Conforme orientações da Base Nacional Comum Curricular (BNCC) para o Ensino Fundamental, o aluno deve
Fazer observações sistemáticas de aspectos quantitativos e qualitativos presentes nas práticas sociais e culturais, de modo a investigar, organizar, representar e comunicar informações relevantes, para interpretá-las e avaliá-las crítica e eticamente, produzindo argumentos convincentes. (BRASIL, 2018, p. 267).
Não resta dúvida que a Música é uma prática cultural e que, de fato, poderia ser utilizada para desenvolver essas competências nesse nível de ensino, o que refletiria nos resultados dos alunos do Ensino Médio.
Além dessas competências, há o problema das diferentes representações utilizadas tanto na Matemática quanto na Música. Nesse sentido a BNCC (BRASIL, 2018, p. 201) orienta para a disciplina de Arte, na unidade temática Música, como habilidade a ser desenvolvida: “explorar diferentes formas de registro musical não convencional (representação gráfica de sons, partituras criativas etc.) bem como procedimentos e técnicas de registro em áudio e audiovisual, o reconhecer a notação musical convencional” Quanto à Matemática o documento considera que “os processos matemáticos de resolução de problemas, de investigação, de desenvolvimento de projetos e da modelagem podem ser citados como formas privilegiadas da atividade matemática [...] potencialmente ricos para o desenvolvimento de competências fundamentais para o letramento matemático (raciocínio, representação, comunicação e argumentação) e para o desenvolvimento do pensamento computacional” (BRASIL, 2018, p. 264).
Sobre a importância da diversidade de representações, a Base Nacional Comum Curricular apresenta a seguinte orientação em relação ao ensino de Matemática no Ensino Fundamental:
As competências que estão diretamente associadas a representar pressupõem a elaboração de registros para evocar um objeto matemático. Apesar de essa ação não ser exclusiva da Matemática, uma vez que todas as áreas têm seus processos de representação, em especial nessa área é possível verificar de forma inequívoca a importância das representações para a compreensão de fatos, ideias e conceitos, uma vez que o acesso aos objetos matemáticos se dá por meio delas. Nesse sentido, na Matemática, o uso dos registros de representação e das diferentes linguagens é, muitas vezes, necessário para a compreensão, a resolução e a comunicação de resultados de uma atividade. (BRASIL, 2018, p. 529).
Entendemos que a Música, enquanto forma de linguagem, possa articular diversas competências, inclusive as que se relacionam com a Matemática. Assim, dando continuidade ao que pretendemos articular neste artigo, cabe agora fazer uma breve apresentação das concepções de números fracionários.

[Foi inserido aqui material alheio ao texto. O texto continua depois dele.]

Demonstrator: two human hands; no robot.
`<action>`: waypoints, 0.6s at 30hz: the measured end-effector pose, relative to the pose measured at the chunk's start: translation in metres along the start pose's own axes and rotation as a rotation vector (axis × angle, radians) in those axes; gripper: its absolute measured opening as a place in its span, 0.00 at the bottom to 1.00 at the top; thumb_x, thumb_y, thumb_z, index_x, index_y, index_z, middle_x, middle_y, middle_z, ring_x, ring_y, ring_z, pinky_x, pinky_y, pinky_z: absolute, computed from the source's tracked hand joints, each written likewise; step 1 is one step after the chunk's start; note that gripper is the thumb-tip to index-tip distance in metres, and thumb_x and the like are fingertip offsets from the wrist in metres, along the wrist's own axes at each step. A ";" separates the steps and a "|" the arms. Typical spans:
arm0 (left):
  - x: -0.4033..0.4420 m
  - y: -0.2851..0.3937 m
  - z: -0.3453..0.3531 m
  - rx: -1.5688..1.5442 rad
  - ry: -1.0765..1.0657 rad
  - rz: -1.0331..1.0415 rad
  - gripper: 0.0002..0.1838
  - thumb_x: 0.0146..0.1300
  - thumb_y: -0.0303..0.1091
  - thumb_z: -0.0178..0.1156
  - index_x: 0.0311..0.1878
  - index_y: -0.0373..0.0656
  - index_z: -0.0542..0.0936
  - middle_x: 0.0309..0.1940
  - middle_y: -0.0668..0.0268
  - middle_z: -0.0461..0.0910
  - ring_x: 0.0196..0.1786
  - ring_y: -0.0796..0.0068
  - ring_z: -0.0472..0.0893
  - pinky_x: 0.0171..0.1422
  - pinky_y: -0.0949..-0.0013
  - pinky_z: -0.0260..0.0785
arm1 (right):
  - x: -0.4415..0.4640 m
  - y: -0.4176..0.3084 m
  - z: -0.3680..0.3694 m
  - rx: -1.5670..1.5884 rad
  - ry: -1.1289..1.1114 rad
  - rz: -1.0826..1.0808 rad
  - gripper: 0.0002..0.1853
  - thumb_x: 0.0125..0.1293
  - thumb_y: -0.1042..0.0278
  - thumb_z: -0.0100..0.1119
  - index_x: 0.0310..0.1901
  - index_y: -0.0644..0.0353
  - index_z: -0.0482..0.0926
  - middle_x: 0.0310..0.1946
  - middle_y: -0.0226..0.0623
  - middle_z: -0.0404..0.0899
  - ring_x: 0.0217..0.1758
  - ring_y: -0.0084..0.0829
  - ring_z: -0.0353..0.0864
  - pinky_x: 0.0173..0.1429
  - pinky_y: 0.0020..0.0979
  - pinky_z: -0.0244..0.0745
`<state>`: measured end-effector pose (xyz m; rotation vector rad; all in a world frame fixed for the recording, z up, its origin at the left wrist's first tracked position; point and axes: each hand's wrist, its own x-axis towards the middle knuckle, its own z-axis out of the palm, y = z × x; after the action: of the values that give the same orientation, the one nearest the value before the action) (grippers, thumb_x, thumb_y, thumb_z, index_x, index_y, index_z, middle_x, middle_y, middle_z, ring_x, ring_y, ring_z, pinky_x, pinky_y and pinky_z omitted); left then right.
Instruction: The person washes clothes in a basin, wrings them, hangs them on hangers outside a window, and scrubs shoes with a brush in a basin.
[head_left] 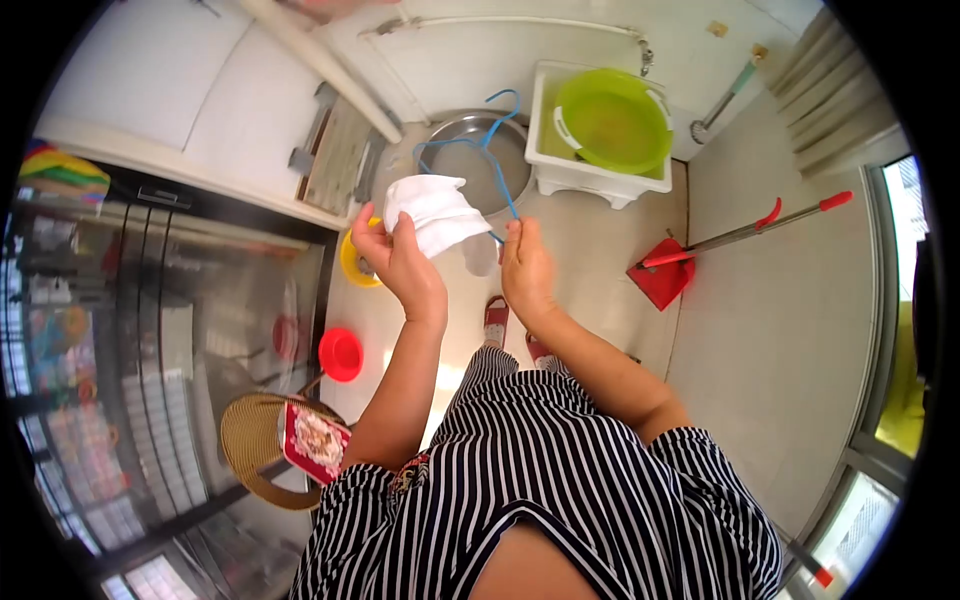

3 As concepções associadas aos números fracionários racionais
Para Silva (2005), a conceituação de números racionais depende dos conhecimentos de medida, de distribuição e de comparação que são construídos, respectivamente, a partir das concepções de medida, parte-todo e razão; quociente, parte-todo e razão; e razão, parte-todo, quociente e operador. No entanto, como entende que a fração é uma representação, assume o estudo dos números fracionários, aqueles que podem ser escritos na forma de fração, durante todo o ensino básico, pois essa representação está presente no ensino de álgebra, números complexos, polinômios etc. O início do ensino, nos anos iniciais, compreende então a constituição desse sistema de representação com as operações possíveis de serem realizadas e a conversão de uma representação fracionária em outros sistemas de representação, como a figural, por exemplo.
Há ainda que considerar que um estudo da gênese histórica dos números fracionários realizada por Silva (2005) aponta que as necessidades de medir, distribuir e comparar e a busca de técnicas para realizar tais tarefas aparecem simultaneamente desde a antiguidade juntamente com a necessidade de representação, tanto dos números quanto de seus cálculos. O cumprimento dessas tarefas vai conduzindo à construção das concepções de medida, quociente e razão, utilizando em segundo plano as concepções parte-todo (divisão de uma unidade de medida, por exemplo) e a concepção de operador (transformação de medidas, por exemplo). Assim, há um equívoco quando se inicia o ensino querendo construir a concepção parte-todo a partir de contagem, primeiro porque não apresentam situações realísticas e segundo porque continuam focando apenas os números naturais, o que interfere na percepção do ensino de um novo campo numérico.
Para que o ensino desse novo campo numérico, de acordo com Silva e Almouloud (2018), é necessário associar cinco concepções à representação fracionária dos números racionais, ou seja, parte-todo, medida, quociente, razão e operador, enfatizando que o ensino privilegia a primeira. Para esses autores, a concepção parte-todo
depende da divisão de uma grandeza contínua ou de uma coleção de objetos em partes ou séries iguais (equivalentes como quantidade de superfície ou quantidade de objetos) e envolve duas representações visuais: o símbolo e as regiões ou conjuntos divididos em partes de mesma quantidade (SILVA e ALMOULOUD, 2018, p. 98).
Essa concepção permite articular dois registros de representação: o figural e o numérico, como mostra a Figura 3.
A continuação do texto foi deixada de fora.